Em especial, solicita-se esclarecer:

  1. Em qual etapa exata ocorreu a falha indicada pela mensagem do sistema: validação da integridade da urna, leitura da chave de auditoria, geração do relatório final, homologação/publicação do resultado, consolidação da apuração ou outra rotina interna do SIGEleição.
  2. Se a mensagem “Comparison method violates its general contract! null” foi registrada em log técnico, com indicação da rotina, módulo, classe, método ou operação que originou o erro.
  3. Se a falha ocorreu antes ou depois de o sistema acessar, conferir ou processar os votos criptografados das urnas não validadas.
  4. Se chegou a ser produzido algum resultado preliminar, interno ou tecnicamente acessível para as duas urnas não validadas, ainda que não publicável nem homologável por ausência de validação da integridade.
  5. Como o SIGEleição registrou e verificou a escolha da representação pelo eleitor docente vinculado a mais de um colégio eleitoral, garantindo que ele exercesse apenas um voto e que esse voto fosse contabilizado exclusivamente na representação escolhida.
  6. Se a não validação decorreu de inconsistência em dados cadastrais, configuração das urnas, regra de elegibilidade dos eleitores, sobreposição entre colégios eleitorais, procedimento de auditoria ou erro interno do próprio sistema.
  7. Se houve consulta formal à equipe técnica responsável pelo SIGEleição, à área de tecnologia da informação ou aos desenvolvedores/mantenedores do sistema, e se foi produzido relatório ou parecer técnico sobre a causa da ocorrência.
  8. Se serão preservados os logs, arquivos de auditoria, registros de configuração, registros de participação dos eleitores e demais evidências digitais necessárias para eventual verificação posterior por instância competente.

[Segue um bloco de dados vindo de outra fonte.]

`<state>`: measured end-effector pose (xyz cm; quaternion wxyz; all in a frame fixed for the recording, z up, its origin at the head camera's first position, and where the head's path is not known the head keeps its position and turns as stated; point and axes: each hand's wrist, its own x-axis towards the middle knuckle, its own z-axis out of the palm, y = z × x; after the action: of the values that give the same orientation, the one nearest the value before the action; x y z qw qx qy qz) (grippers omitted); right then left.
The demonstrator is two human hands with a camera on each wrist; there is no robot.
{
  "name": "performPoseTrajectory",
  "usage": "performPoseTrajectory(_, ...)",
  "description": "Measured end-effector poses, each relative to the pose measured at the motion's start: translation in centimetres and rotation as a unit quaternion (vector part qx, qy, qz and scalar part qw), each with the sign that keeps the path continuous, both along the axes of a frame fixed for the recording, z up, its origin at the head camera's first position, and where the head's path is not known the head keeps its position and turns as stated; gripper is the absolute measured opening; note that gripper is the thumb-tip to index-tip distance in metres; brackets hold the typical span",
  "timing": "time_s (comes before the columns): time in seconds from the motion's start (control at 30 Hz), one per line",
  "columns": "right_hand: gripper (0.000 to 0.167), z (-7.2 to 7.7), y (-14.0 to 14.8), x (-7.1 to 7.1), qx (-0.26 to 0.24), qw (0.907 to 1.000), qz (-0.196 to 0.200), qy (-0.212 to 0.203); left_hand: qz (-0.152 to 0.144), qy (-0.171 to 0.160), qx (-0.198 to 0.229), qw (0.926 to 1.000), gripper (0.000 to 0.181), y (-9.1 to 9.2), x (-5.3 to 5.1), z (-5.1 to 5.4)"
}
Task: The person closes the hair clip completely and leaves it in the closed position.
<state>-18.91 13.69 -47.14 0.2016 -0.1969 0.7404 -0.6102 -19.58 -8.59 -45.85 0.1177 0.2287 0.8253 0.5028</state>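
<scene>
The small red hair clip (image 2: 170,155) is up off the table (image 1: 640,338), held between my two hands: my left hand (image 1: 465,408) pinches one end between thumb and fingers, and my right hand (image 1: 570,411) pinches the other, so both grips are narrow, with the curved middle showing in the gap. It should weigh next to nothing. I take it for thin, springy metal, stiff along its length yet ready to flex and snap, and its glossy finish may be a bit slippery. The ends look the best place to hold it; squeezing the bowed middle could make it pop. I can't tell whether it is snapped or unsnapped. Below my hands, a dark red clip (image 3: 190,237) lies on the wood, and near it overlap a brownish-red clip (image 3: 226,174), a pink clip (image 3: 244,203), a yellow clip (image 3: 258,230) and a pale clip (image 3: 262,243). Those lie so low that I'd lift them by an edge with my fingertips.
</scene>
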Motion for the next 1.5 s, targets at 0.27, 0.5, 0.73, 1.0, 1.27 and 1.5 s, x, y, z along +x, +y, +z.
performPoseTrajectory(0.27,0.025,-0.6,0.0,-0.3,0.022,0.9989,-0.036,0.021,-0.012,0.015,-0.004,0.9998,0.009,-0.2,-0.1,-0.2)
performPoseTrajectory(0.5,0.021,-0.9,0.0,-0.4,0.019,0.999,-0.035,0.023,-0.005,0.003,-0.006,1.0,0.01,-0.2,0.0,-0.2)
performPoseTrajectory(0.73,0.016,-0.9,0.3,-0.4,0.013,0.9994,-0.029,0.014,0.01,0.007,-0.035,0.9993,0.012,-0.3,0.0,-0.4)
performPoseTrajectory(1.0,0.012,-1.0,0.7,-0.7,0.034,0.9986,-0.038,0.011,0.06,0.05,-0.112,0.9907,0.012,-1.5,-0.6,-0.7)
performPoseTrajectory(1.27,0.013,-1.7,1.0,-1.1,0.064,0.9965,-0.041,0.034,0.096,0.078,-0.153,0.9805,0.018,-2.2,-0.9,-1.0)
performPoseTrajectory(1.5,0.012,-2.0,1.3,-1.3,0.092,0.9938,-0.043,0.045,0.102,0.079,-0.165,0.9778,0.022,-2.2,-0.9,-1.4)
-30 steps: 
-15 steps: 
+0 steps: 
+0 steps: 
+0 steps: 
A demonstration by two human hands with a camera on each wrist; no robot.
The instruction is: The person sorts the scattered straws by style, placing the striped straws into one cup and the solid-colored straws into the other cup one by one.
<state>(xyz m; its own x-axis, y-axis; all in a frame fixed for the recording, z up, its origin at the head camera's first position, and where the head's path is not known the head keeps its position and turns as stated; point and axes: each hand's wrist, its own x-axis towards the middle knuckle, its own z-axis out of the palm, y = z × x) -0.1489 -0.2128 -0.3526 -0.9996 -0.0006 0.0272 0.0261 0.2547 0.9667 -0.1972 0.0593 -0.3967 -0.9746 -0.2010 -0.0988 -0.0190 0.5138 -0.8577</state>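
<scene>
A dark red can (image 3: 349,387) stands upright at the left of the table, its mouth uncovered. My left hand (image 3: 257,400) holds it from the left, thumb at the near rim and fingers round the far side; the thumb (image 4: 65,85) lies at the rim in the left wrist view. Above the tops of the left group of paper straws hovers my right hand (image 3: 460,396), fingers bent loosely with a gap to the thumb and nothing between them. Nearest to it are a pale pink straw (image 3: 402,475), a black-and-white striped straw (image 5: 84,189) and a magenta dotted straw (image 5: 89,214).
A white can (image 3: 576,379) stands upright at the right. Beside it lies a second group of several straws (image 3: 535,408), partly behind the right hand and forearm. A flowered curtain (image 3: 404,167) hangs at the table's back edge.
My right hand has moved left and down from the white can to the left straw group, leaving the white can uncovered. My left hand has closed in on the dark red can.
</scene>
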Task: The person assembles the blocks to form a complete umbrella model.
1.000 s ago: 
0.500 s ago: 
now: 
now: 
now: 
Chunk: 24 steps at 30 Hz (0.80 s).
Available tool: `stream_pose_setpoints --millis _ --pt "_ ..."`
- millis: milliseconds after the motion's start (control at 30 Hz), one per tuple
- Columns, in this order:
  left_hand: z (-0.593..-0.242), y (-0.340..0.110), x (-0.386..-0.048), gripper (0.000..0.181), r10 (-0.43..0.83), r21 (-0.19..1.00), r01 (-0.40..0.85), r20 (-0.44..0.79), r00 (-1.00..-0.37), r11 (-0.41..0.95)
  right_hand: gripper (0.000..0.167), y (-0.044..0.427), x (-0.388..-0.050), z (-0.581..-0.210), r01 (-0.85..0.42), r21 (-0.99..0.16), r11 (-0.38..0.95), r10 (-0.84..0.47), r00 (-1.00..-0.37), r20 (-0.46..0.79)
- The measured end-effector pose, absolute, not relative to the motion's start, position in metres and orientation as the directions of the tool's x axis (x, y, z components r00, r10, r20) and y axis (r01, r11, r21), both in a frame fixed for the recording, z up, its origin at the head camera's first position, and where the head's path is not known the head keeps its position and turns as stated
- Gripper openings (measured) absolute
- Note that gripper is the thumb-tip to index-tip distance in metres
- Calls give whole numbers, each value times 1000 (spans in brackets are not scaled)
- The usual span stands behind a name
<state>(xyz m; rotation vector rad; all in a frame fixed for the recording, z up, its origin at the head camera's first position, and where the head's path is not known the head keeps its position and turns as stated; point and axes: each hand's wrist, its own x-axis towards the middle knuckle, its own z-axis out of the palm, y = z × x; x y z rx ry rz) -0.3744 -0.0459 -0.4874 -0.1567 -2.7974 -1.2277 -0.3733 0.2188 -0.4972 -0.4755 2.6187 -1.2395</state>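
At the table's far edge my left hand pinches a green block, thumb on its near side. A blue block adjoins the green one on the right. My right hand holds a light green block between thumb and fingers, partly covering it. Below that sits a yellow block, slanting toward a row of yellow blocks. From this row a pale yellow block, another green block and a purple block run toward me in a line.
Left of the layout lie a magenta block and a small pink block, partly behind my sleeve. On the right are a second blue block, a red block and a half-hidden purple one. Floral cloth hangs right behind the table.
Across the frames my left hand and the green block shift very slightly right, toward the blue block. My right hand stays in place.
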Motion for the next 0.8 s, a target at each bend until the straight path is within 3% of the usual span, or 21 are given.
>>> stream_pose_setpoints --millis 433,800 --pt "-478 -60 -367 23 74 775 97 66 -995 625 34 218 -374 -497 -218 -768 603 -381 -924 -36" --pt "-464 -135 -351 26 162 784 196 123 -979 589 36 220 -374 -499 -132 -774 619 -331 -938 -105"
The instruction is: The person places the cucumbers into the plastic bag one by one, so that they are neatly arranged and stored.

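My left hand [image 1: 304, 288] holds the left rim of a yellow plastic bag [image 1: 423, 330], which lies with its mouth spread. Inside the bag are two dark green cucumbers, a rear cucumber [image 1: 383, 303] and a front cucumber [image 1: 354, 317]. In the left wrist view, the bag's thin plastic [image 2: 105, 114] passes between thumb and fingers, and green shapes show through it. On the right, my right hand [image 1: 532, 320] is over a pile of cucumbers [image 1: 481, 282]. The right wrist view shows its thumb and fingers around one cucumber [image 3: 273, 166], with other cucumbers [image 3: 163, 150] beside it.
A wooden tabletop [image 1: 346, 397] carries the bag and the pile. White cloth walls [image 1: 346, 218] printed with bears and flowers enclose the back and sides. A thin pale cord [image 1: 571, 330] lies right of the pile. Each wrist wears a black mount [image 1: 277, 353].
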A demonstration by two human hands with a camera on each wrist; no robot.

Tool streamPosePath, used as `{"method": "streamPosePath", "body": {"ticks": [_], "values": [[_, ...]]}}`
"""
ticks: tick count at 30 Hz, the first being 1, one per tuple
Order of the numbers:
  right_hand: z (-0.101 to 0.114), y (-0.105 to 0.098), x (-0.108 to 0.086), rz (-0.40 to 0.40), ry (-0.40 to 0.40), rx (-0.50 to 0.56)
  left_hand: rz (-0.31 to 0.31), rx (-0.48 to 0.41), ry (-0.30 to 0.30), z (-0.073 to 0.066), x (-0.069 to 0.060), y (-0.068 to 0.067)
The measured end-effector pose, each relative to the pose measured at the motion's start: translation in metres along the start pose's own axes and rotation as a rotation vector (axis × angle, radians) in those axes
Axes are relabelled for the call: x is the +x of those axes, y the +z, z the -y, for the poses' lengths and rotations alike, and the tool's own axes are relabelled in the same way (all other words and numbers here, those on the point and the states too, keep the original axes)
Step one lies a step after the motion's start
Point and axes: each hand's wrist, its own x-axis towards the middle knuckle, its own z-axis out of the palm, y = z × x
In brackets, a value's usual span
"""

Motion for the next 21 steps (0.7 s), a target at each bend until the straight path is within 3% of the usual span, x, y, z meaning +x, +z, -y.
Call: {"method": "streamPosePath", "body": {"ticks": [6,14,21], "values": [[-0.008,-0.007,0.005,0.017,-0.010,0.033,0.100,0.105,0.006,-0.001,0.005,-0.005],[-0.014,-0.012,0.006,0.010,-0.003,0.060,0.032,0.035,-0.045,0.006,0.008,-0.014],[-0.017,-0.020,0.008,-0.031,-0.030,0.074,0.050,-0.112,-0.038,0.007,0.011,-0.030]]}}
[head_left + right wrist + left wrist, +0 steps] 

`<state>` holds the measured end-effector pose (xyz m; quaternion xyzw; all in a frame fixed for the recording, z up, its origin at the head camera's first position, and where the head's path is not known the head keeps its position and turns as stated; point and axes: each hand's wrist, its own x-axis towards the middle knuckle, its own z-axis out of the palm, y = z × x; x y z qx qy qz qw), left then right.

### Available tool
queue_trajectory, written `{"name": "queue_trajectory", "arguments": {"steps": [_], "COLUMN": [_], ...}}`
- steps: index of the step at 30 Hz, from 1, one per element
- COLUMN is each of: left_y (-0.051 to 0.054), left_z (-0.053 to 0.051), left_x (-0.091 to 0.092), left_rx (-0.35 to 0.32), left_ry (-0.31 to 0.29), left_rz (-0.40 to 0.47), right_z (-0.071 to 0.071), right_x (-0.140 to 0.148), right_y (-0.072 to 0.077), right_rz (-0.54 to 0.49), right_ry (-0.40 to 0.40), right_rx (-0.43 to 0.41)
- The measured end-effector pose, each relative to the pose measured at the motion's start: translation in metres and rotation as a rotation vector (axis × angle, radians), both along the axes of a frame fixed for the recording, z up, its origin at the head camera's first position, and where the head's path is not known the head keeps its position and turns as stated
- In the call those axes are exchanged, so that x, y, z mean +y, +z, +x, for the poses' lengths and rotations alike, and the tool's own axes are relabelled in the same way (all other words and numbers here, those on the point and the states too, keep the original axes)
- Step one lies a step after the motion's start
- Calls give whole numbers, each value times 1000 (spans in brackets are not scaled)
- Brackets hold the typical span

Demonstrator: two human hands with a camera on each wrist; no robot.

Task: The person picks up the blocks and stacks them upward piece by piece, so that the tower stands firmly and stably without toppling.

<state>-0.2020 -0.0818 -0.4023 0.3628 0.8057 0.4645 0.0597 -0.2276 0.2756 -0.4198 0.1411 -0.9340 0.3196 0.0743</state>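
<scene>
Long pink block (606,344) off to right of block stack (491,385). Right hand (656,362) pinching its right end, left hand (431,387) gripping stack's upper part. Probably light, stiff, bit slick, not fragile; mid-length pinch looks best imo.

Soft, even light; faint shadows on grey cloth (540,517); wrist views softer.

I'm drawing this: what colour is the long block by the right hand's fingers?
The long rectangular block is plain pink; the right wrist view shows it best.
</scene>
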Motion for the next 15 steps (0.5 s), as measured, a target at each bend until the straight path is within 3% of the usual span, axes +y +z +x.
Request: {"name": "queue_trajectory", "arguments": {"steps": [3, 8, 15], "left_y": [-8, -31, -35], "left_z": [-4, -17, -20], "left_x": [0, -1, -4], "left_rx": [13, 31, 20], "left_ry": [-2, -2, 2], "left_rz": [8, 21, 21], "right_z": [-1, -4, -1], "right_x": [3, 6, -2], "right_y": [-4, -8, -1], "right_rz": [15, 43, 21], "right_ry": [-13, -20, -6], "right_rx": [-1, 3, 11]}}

A presente solicitação não pretende questionar a atuação da Comissão Eleitoral Central nem afirmar a existência de adulteração, fraude ou manipulação do resultado. O objetivo é apenas obter maior precisão técnica sobre a causa da não validação, pois a Nota Informativa esclarece adequadamente a consequência institucional da falha — a impossibilidade de apurar e homologar as duas urnas —, mas não explicita a origem técnica do problema.

Em nosso entender, nenhuma das questões anteriores apresentadas no e-mail enviado à Comissão Eleitoral com cópia à Direção Geral do CEET-MG foram devidamente respondidas, em especial as questões referentes ao cumprimento do item 6.2 do edital para as eleições ao Conselho Diretor.

Nesse sentido, até que se apresentem respostas consistentes às questões levantadas nesse documento, para que tais situações não possam ocorrer novamente, entendemos que o processo eleitoral para a escolha dos docentes à composição do Conselho Diretor do CEFET-MG mandato entre 2026 a 2030, deve ser suspenso imediatamente e que possa ser procedido uma auditoria externa no sistema e nos dados do processo anterior, de modo a garantir a lisura do processo eleitoral.

Atenciosamente,

Diretoria Executiva do SINDCEFET-MG e

Conselho Deliberativo do SINDCEFET-MG.